Initially, Harvey was quite jovial and appeared to enjoy meeting those who were attending the conference. However, as the talks progressed, he became increasingly restless. He twisted in his chair and made comments to a neighbor that could be clearly heard across the room. Finally, he approached me at the afternoon break, clearly quite angry.
"This is all wrong," he said. "This is the most dangerous thing you could have done."
Although I was grateful to learn something about the cause of his anxiety, I wasn't particularly interested in listening to him. I was running the meeting and had other things to do. As I recall, we were in the process of changing the venue for dinner, having just discovered that the place where we were to dine had been closed because the owner had been arrested for running guns to an ethnic conflict on the other side of the globe. Although I'll admit that it was clearly intended to make him go away, I said something that I thought was respectful.
"You've got to understand," he said, "this data mining isn't science. It's mindless calculation. In real science, you have to formulate a hypothesis, build a model, gather data, and test the results. You don't just calculate every equation that comes into your mind or the mind of your computer. This undermines everything we've done for 40 years."
If Harvey had stopped at this point or I hadn't been so dismissive, we might have had a fair fight. Karl Popper and Bruno Latour would have been escorted into the center ring and had a contest worthy of the ages. However, this wasn't a conflict about ideas. It dealt with the validation of a career. Although Harvey had an office and was involved in research, he was no longer the leader that he once had been.
Harvey's voice rose again. I moved away. The punch landed—two fingers on the sternum.
It was nothing more than a burst of emotion. His anger subsided instantly. Apologies were made. Forgiveness was offered and accepted. However, Harvey opted not to remain for the rest of the seminar.
Even without attending the rest of the talks, Harvey had gauged the impact of data mining better than most of the people who were at the seminar. No one seemed to have witnessed Harvey's punch or, if they did, they were too polite to mention it. At the dinner, they talked about the nature of data-mining methods, the kinds of structures they were capable of detecting, and the class of problems that might benefit from these methods.
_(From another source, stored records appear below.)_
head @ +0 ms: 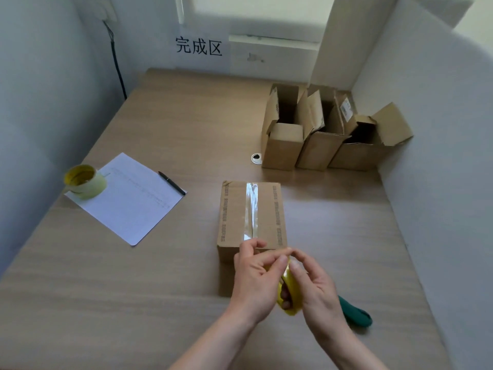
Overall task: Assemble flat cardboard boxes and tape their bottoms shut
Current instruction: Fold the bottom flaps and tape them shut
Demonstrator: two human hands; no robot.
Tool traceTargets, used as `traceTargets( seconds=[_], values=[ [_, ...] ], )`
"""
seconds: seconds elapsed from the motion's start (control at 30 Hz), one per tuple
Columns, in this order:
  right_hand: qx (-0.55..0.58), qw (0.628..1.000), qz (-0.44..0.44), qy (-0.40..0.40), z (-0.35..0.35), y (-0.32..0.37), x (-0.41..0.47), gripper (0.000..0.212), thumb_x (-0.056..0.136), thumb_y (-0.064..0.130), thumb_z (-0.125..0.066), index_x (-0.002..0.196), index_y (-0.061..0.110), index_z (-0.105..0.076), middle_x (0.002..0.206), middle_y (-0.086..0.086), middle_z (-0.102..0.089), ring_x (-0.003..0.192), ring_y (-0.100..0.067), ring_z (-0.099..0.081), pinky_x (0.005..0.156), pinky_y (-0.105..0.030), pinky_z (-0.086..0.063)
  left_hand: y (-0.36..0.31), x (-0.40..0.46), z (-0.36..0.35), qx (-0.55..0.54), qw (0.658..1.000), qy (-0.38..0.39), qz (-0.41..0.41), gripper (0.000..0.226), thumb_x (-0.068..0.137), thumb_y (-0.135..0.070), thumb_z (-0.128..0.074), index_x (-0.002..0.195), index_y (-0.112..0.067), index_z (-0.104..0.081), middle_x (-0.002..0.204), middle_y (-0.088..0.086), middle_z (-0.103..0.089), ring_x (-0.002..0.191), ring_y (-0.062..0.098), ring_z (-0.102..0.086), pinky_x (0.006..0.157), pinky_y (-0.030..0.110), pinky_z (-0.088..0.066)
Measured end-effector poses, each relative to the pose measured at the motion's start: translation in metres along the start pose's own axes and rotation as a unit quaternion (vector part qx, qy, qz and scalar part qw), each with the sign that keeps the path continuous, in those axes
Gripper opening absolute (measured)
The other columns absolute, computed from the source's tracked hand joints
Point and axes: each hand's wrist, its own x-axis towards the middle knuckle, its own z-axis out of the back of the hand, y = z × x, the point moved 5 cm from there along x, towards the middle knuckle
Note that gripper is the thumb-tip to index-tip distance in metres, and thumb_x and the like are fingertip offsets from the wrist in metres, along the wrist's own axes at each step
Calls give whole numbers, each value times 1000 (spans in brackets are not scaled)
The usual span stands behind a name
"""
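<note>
A cardboard box lies near the middle of the bench, taped face up — a clear strip of tape runs along its centre seam, flanked by printed text bands. At its near edge both hands meet: the left hand and right hand together hold a yellow tape roll, each grip curled round it, fingertips pinching at the tape end. A green object lies partly hidden behind the right hand. Three open boxes stand at the far right corner; a second tape roll rests on a paper sheet beside a pen, left. Partition walls bound left, right and rear — bare bench surface lies between sheet and box.
</note>
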Motion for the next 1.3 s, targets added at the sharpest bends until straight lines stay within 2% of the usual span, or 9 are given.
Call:
traceTargets(
  seconds=[0.17,0.33,0.53,0.67,0.87,1.0,1.13,1.2,1.3],
  values=[
    [-94,992,-2,87,-3,20,16,16,90,29,-64,103,31,-73,91,-11,-74,71,-30,-67,59,-36,-57,6,-13,-2,-84,995,-15,-54,20,90,-27,-64,102,-37,-76,118,-4,-46,114,18,-52,99,35,-48],
    [-139,989,5,47,4,23,32,12,84,12,-67,75,18,-72,57,-6,-60,45,-19,-50,44,-29,-44,10,-13,3,-83,995,-2,-59,33,92,-10,-63,119,-30,-68,117,-2,-57,111,3,-57,100,20,-45],
    [-318,946,63,27,4,36,35,12,73,37,-58,78,32,-69,56,1,-63,42,-15,-60,43,-27,-46,15,2,17,-231,972,5,52,67,71,-13,-79,132,-10,-52,87,3,-74,86,8,-67,81,16,-50],
    [-389,918,62,34,9,38,36,9,78,34,-59,82,34,-68,60,3,-63,46,-17,-62,50,-39,-54,2,8,25,-119,992,39,-2,32,67,-13,-86,94,-28,-78,85,7,-74,79,8,-66,79,19,-53],
    [-470,878,87,37,1,42,26,5,80,40,-60,81,42,-64,62,8,-62,58,-16,-62,59,-40,-54,-3,7,31,14,997,14,-81,17,80,-20,-70,65,-23,-74,67,-4,-71,70,14,-66,69,34,-54],
    [-281,947,-13,156,4,24,14,43,81,27,-75,119,41,-59,73,-1,-71,61,-18,-63,63,-39,-55,11,2,43,16,997,-21,-79,19,80,-24,-69,61,-22,-69,64,-7,-66,64,7,-59,60,24,-45],
    [-58,953,-139,262,38,17,0,73,73,30,-82,139,20,-50,78,-18,-68,68,-24,-64,64,-29,-53,46,7,83,-20,990,-139,-4,28,85,-10,-72,58,-10,-63,54,-10,-54,54,2,-46,56,23,-37],
    [-249,955,-47,156,64,20,11,60,73,35,-83,129,29,-62,72,-6,-67,63,-18,-63,59,-24,-49,54,16,101,2,985,-173,-8,31,85,-9,-72,56,-11,-61,54,-7,-54,54,4,-47,55,24,-37],
    [-589,799,122,12,66,32,35,36,82,44,-74,117,47,-67,103,5,-75,93,-20,-68,77,-31,-51,57,28,100,50,983,-176,-27,23,85,-10,-72,62,-9,-67,66,-1,-64,69,14,-60,66,29,-45]
  ],
)
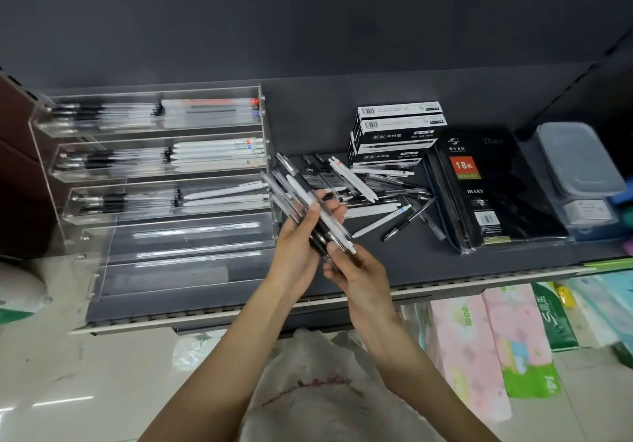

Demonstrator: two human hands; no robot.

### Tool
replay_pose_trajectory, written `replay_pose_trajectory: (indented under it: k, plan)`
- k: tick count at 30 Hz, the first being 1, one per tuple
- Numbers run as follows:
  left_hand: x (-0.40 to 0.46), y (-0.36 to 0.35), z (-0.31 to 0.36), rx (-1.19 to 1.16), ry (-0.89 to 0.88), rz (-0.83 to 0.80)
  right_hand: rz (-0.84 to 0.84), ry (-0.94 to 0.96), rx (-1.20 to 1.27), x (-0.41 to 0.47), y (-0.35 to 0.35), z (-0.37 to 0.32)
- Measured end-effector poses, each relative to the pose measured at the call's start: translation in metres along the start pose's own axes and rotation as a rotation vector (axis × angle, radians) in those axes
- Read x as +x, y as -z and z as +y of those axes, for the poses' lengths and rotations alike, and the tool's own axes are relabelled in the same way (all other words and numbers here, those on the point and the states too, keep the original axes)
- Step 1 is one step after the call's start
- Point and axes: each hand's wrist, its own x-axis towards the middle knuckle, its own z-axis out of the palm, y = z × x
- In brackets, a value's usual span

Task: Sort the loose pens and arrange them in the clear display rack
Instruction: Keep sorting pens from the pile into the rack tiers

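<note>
My left hand was wrapped around a bundle of pens, clear, white and black ones mixed, which fanned up and to the left out of my fist just beside the right end wall of the clear display rack. My right hand sat just below it, thumb and fingers pinched on the lower ends of the same bundle. Behind my hands the loose pens lay in a crisscross heap on the dark shelf, between the rack and a black diary marked 18K. A stack of black-and-white pen boxes stood at the back of the heap, and a grey lidded plastic tub sat to the right of the diary. In the rack, the three upper tiers held pens lying lengthwise, clear ones with black grips on the left and white ones on the right; the lower tiers were blurred by reflections and I could not tell what they held. Pink and green packets stood under the shelf edge to my right.
</note>
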Motion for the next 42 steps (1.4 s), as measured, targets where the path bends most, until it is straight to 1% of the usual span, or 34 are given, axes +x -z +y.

I recall that the statisticians talked about how data mining would need to be pulled within the statistical framework. They would need to develop traditional statistical models, articulate the correct notion of probability, and make proper statistical inferences. At the end of the night, I paid the tab and watched the group disperse into the night. The statisticians departed in one direction and the computer scientists in another.
Most commentators have noted that data mining and statistical methods both deal with the analysis of data but they have come to occupy independent spheres. "In this work," wrote one of the conference attendees, "there is little probability modeling of random variation in the data." He made some effort to connect data mining to the work of an early scholar whose writings were so broad that they encompassed many scientific fields. He argued that the kinds of problems data mining was addressing had once been the domain of statisticians but that the "center of gravity of research" had shifted to computer science.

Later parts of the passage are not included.